In and of themselves, the 2 2/3 innings of 4ER ball Chien Ming Wang threw last night weren't as bad at the 2 2/3 wherein A.J. Burnett gave up 5 runs the night before. Unfortunately for the Yankees though, baseball games don't occur in a vacuum and the latest in a series of slow motion trainwrecks for the formerly dominant sinkerballer could have far-reaching implications.
All signs pointed to the Yankees turning it around last night at Fenway. They were due. Going winless in their last six appearances against the Sox was fluky and it was about time they got on the board. After a marginal outing against Texas, Wang seemed poised to right the ship. Neither of those things happened.
CMW stumbled right out of the gate. He walked J.D. Drew and Youk back to back in the first inning setting up an RBI single by Jason Bay. What was probably worse than the fact that he allowed a run was that he faced seven batters and used up 29 pitches. For a pitcher that still wasn't fully stretched out, it was an ominous beginning.
Jorge Posada tied it with a solo shot in the top of the 2nd, but the Sox opened up their half of the inning by going single, double, double and driving in two more runs. Wang retired the next three batters in a row, but a 9 pitch battle with the Fackin' Youkstah helped drive his pitch count to 58 after only two innings. Wang gave up a homer to Mike Lowell to lead off the 3rd which most likely sealed his fate. He was pulled in favor of Phil Hughes despite having just struck out Nick Green for the second out of the third inning.
69 pitches, 39 strikes, 5 earned runs, six hits and three walks marked CMW's second best start of the year. It's truly hard to believe that this guy was once a dominant pitcher in the Major Leagues. It pains me to say this, but Kei Igawa almost certainly would have done better than Wang has so far given the same opportunities.
Last night might be the last chance Wang gets in the starting rotation for a while, but that question alone is worthy of another entire post. His probable replacement, Phil Hughes, wasn't perfect either, but was a lot better than Wang allowing two runs in 3 2/3 IP. Those two came in the fourth on a two run shot by Youk and put the Sox up 6-2.
The Yankees did manage to claw their way back in the game and make it interesting. Back to back homers by Johnny Damon and Mark Teixeira against Ramon Ramirez in the 7th brought the Bombers within one, but Okajima and Papelbon stifled the rally in the 8th and 9th. Teix continued his hot hitting, picking up nearly half the Yankees' hits, and was the only Pinstriper with a plate appearance to not leave a man on base. The Yanks left 20 men on in total (2 for 15 w/RISP). They are .141 in those situations for the season series.
The Yanks are averaging 4.0 runs per game against Boston this year, which wouldn't be bad if the Sox weren't scoring 7.3.

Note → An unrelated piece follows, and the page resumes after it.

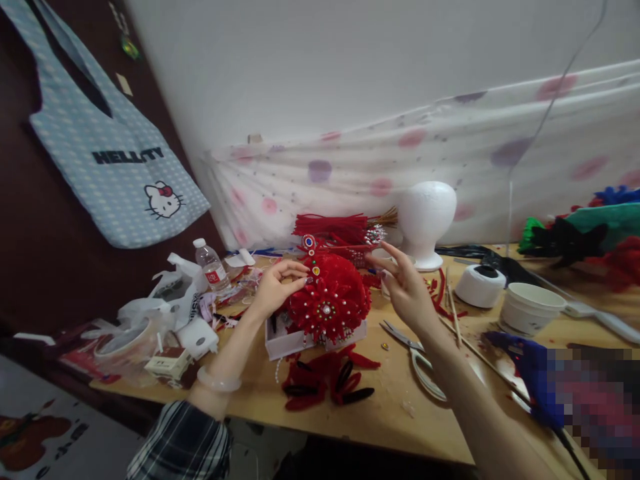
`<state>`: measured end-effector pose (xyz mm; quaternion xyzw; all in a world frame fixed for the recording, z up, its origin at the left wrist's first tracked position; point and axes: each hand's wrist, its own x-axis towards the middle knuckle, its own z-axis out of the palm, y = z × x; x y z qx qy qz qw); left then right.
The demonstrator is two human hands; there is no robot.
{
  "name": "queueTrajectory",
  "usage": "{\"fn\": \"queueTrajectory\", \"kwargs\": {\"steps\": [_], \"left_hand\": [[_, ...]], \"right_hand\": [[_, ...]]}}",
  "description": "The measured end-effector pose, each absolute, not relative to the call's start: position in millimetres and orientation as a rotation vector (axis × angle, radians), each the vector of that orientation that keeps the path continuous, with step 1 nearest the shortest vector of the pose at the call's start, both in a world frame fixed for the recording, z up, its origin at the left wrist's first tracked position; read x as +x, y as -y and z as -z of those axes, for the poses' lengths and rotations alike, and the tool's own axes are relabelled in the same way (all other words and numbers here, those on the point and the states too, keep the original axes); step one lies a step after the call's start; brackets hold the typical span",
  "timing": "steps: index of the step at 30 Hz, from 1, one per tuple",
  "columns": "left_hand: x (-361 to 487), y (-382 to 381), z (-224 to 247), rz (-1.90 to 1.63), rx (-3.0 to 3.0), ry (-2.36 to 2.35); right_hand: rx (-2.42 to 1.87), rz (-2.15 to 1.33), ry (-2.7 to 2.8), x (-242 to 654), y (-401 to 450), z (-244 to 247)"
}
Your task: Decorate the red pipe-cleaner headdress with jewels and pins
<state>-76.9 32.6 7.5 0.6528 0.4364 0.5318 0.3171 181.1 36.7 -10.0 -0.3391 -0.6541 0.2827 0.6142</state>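
Loosely curled, the left hand touches the red headpiece.

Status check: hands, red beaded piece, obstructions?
Left hand at red beaded piece, grip unclear. Right hand raised opposite, grip unclear. Piece sits between them. Scissors close beside right forearm.

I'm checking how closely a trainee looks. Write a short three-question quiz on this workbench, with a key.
1. Multiple choice: which is nearer the jewelled ornament?
A) left hand
B) right hand
C) both equally near

2. True or false: the white foam mannequin head stands farther back on the workbench than the scissors.

3. Fill the gap: just beyond the plaid sleeve, a pale ____ circles the left forearm.

Key: 1. A; 2. True; 3. bangle
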Motion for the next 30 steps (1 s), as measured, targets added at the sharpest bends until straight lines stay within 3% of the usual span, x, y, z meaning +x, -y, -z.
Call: {"fn": "queueTrajectory", "kwargs": {"steps": [17,30], "left_hand": [[-72,-27,-6,-1.421,1.805,-1.310],[-75,-36,-34,-1.045,1.789,-1.354]], "right_hand": [[-0.882,-0.561,1.867,146,-45,5],[-0.882,-0.486,1.997,149,-51,0]]}}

It could be worse. The Yankees could be floundering with a marginal record despite having played like the Rays are. They are still only one game back on the Sox after dropping all seven head to head meetings this year. It's a pretty incredible feat in its own right. A win tomorrow brings it back to square one.
The lesson for tonight is that due don't do shit. The same goes for tomorrow night. Just as a streak of coin flips ending up as tails doesn't alter the probability of the next flip, the victories piling up on the Red Sox' side of the ledger don't change the fact that tomorrow night's game is still about a 50/50 proposition.
/checks pitching match up for tomorrow
Okay, make that 60/40 Yanks.
Seriously... tomorrow will be the night. It has to be, right?